Determine how many lines in the listing contain the string "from". Only that number goes in the answer.

★ ★ ★ ★

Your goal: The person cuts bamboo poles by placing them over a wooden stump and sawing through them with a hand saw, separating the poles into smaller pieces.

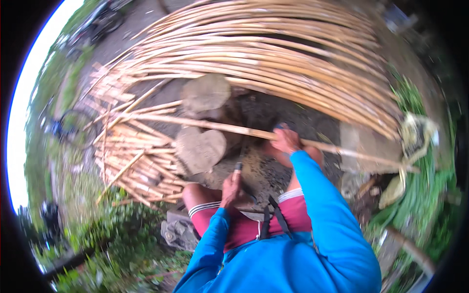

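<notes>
- Gripping a long bamboo pole (224,126), the right hand (287,138) has its fingers wrapped around the shaft, closed on it.
- The pole runs crosswise above the ground (312,117), its left end over the cut pieces and its right end toward the ground's right side; it passes between the near edge of the far stump (207,93) and the far edge of the near stump (201,150). Whether it touches either one cannot be told.
- The left hand (231,189) has its fingers curled around a tool with a dark handle (238,167), above the left thigh, just beside the near stump's right edge; the rest of the tool is too blurred to tell.
- Many long bamboo poles (273,58) lie side by side in a curved-looking band along the ground's far edge.
- Shorter cut pieces (139,163) lie heaped on the ground, left of the near stump's left edge.
- Green leaves (420,200) spread along the ground's right edge, near a pale sack (417,134).
</notes>
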The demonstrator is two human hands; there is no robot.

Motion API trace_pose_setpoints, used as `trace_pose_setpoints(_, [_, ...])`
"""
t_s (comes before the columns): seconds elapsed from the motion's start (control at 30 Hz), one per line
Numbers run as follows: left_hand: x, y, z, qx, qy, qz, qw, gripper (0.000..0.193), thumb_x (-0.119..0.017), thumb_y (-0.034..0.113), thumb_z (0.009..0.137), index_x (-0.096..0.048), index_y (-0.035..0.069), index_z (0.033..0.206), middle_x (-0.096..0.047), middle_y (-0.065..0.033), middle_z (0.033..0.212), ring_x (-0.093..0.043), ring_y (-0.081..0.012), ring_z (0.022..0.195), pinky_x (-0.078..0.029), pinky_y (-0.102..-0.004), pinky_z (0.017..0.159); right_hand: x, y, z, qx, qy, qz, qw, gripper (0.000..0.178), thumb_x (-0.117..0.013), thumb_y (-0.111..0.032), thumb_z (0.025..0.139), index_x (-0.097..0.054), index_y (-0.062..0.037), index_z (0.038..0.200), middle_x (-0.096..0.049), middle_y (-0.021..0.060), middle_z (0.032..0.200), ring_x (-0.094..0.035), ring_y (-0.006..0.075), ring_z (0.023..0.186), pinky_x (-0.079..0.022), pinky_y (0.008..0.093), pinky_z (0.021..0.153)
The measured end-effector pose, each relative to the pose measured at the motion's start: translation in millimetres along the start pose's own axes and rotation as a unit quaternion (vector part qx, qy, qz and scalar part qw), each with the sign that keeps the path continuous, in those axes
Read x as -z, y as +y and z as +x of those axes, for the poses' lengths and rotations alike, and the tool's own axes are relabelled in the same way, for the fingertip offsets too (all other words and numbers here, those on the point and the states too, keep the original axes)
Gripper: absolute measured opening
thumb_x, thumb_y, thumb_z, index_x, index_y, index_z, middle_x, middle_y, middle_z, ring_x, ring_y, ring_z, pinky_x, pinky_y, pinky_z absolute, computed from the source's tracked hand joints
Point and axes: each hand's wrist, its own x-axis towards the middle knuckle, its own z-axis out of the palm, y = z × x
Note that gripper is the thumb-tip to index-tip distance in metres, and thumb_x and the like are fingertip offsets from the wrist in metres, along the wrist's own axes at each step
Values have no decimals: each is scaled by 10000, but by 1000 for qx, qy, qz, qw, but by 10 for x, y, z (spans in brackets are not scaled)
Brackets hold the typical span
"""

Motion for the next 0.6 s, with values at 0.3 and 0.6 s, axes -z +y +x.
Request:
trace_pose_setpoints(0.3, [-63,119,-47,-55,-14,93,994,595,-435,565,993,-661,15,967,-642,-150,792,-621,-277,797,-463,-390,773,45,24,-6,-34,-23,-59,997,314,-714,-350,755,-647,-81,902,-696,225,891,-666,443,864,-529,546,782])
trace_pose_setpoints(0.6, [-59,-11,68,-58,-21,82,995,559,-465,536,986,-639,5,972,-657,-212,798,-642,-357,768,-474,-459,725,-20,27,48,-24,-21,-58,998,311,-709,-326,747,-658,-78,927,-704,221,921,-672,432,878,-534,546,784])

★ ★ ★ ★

• Output
3